Using a default CNN single model to text various cleaning steps and impact on score.

Controls:
- CNN single model
- maxlen: 65
- min occurance vocab: 5
- glove.6B.100D
- epochs: 2
- cv: 3
- max features 20000

In [59]:
model_name = 'raw_LSTM'

## Import data

In [60]:
import os
import numpy as np
import pandas as pd

In [61]:
dir_path = os.path.realpath('..')

In [62]:
path = 'data/raw/train.csv'

full_path = os.path.join(dir_path, path)
df_train = pd.read_csv(full_path, header=0, index_col=0)
print("Dataset has {} rows, {} columns.".format(*df_train.shape))

Dataset has 95851 rows, 7 columns.


In [63]:
path = 'data/raw/test.csv'

full_path = os.path.join(dir_path, path)
df_test = pd.read_csv(full_path, header=0, index_col=0)
print("Dataset has {} rows, {} columns.".format(*df_test.shape))

Dataset has 226998 rows, 1 columns.


## Text cleaning

In [64]:
import string
import nltk
nltk.data.path.append("/Users/joaeechew/dev/nltk_data")

from nltk import word_tokenize
from nltk.tokenize import RegexpTokenizer
from nltk.corpus import stopwords
from nltk.stem import WordNetLemmatizer
from gensim.corpora.dictionary import Dictionary

from os import listdir
from collections import Counter

In [65]:
def process_text(corpus, vocab, regex=r'[\w]+', digits=False, english_only=False, stop=False, lemmatize=False):
    """Takes a corpus in list format and applies basic preprocessing steps of word tokenization,
     removing of english stop words, and lemmatization.

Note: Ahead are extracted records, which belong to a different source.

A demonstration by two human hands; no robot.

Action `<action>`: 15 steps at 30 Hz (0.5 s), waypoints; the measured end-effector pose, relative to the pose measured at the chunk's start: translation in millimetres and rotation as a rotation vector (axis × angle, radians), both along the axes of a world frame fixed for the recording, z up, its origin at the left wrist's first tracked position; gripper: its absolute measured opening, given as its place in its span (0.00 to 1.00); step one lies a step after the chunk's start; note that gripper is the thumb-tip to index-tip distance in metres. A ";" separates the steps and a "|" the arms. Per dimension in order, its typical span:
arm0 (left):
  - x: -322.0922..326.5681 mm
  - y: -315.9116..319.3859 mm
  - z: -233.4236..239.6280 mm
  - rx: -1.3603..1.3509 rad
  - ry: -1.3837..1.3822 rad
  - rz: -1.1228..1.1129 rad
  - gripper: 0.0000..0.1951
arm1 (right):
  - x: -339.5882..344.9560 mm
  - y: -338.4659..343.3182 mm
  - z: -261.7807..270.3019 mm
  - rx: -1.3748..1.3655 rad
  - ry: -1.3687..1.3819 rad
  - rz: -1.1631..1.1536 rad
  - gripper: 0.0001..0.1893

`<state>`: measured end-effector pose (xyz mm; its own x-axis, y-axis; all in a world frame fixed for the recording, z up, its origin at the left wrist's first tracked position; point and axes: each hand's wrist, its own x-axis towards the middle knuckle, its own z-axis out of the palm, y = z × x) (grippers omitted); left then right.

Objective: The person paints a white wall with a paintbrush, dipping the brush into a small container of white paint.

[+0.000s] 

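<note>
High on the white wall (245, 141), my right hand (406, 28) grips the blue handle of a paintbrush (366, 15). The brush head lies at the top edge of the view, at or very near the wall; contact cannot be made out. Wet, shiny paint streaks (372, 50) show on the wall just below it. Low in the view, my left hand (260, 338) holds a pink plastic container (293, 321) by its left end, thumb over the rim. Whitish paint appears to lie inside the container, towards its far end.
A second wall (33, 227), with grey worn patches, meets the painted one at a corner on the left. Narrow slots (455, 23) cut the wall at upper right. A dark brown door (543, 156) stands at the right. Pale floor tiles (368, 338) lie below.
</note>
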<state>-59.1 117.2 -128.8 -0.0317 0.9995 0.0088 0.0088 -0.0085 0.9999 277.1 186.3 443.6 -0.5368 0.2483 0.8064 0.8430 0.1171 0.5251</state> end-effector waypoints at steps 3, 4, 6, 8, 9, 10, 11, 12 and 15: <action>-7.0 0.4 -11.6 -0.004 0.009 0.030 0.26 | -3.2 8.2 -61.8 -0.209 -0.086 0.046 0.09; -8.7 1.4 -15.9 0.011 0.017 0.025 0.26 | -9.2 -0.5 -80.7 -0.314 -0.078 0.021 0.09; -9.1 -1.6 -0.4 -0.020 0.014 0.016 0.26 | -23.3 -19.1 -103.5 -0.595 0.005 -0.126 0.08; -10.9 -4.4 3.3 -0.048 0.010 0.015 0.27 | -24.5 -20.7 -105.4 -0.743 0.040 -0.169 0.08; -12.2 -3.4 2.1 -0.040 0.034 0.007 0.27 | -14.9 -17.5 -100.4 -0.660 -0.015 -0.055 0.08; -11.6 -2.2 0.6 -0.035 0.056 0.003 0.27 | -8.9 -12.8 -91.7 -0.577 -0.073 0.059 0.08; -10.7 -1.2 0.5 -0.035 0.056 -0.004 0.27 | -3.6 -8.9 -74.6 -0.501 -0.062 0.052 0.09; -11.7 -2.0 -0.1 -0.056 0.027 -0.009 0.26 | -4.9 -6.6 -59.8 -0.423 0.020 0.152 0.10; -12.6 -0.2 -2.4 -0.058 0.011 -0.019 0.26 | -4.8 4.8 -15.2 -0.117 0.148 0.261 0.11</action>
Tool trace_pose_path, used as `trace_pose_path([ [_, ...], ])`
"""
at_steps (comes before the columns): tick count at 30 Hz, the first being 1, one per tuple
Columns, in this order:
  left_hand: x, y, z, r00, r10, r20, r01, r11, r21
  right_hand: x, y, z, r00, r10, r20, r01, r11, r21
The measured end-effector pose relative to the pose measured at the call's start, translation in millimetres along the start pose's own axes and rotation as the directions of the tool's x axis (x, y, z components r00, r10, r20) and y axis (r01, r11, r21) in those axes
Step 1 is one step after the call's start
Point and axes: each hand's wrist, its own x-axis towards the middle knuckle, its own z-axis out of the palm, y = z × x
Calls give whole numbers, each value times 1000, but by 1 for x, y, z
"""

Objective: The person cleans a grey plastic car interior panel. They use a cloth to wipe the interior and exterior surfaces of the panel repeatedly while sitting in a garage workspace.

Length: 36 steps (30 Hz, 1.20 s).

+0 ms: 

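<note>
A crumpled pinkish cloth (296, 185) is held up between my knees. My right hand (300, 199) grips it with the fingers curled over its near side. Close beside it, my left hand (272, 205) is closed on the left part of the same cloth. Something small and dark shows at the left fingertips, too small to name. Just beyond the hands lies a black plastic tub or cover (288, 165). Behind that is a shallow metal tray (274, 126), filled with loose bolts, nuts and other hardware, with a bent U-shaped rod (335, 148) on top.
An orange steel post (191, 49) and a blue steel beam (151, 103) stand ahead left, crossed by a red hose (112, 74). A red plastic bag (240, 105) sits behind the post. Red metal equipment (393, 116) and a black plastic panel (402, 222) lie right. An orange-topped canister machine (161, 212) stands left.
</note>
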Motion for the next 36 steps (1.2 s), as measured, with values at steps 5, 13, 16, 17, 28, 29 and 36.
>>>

Returns processed corpus and vocab."""
    processed_corpus = []
    english_words = set(nltk.corpus.words.words())
    english_stopwords = set(stopwords.words('english'))
    wordnet_lemmatizer = WordNetLemmatizer()
    tokenizer = RegexpTokenizer(regex)
    for row in corpus:
        tokens = tokenizer.tokenize(row)
        if digits:
            tokens = [t for t in tokens if not t.isdigit()]
        if english_only:
            tokens = [t for t in tokens if t in english_words]
        if stopwords:
            tokens = [t for t in tokens if not t in english_stopwords]
        if lemmatize:
            tokens = [wordnet_lemmatizer.lemmatize(t) for t in tokens]
        vocab.update(tokens)
        tokens = ' '.join(tokens)
        if tokens == '':
            tokens = 'cleaned'
        processed_corpus.append(tokens)
    return processed_corpus, vocab

In [66]:
# fill NaN with string "unknown"
df_train.fillna('unknown',inplace=True)
df_test.fillna('unknown',inplace=True)

In [67]:
regex = r'[\w|!]+'

In [68]:
# %%time
# vocab = Counter()
# df_train.comment_text, vocab = process_text(df_train.comment_text, vocab,
#                                             digits=False, english_only=False, stop=False, lemmatize=False)
# df_test.comment_text, vocab = process_text(df_test.comment_text, vocab,
#                                           digits=False, english_only=False, stop=False, lemmatize=False)

In [69]:
# print(vocab.most_common(100))
# # print(len(vocab))

In [70]:
# # keep tokens with a min occurrence
# min_occurance = 5
# vocab = [k for k,c in vocab.items() if c >= min_occurance]
# print(len(vocab))

In [71]:
path = 'data/processed/train_' + model_name + '.csv'

dir_path = os.path.realpath('..')
full_path = os.path.join(dir_path, path)

df_train.to_csv(full_path, header=True, index=True)

In [72]:
path = 'data/processed/test' + model_name + '.csv'

dir_path = os.path.realpath('..')
full_path = os.path.join(dir_path, path)

df_test.to_csv(full_path, header=True, index=True)

## Train test split

In [73]:
from sklearn.model_selection import train_test_split

In [74]:
seed = 42
test_size = 0.2
target = ['toxic', 'severe_toxic', 'obscene', 'threat', 'insult', 'identity_hate']
X = df_train.drop(target, axis=1)
y = df_train[target]
corpus = 'comment_text'

In [75]:
Xtrain, Xtest, ytrain, ytest = train_test_split(X, y, test_size=test_size, random_state=seed)

## Pre-processing

In [76]:
import pickle
from numpy import asarray
from numpy import zeros
from keras.preprocessing.text import Tokenizer
from keras.preprocessing.sequence import pad_sequences

In [77]:
%%time
# prepare tokenizer
t = Tokenizer(num_words=20000)
t.fit_on_texts(df_train[corpus])

#define vocab size and max len
vocab_size = len(t.word_index) + 1
max_length = 65

print('Vocabulary size: %d' % vocab_size)
print('Maximum length: %d' % max_length)

Vocabulary size: 153189
Maximum length: 65
CPU times: user 7.86 s, sys: 0 ns, total: 7.86 s
Wall time: 7.86 s


In [78]:
%%time
# integer encode the documents
encoded_Xtrain = t.texts_to_sequences(Xtrain[corpus].astype(str))
encoded_Xtest = t.texts_to_sequences(Xtest[corpus].astype(str))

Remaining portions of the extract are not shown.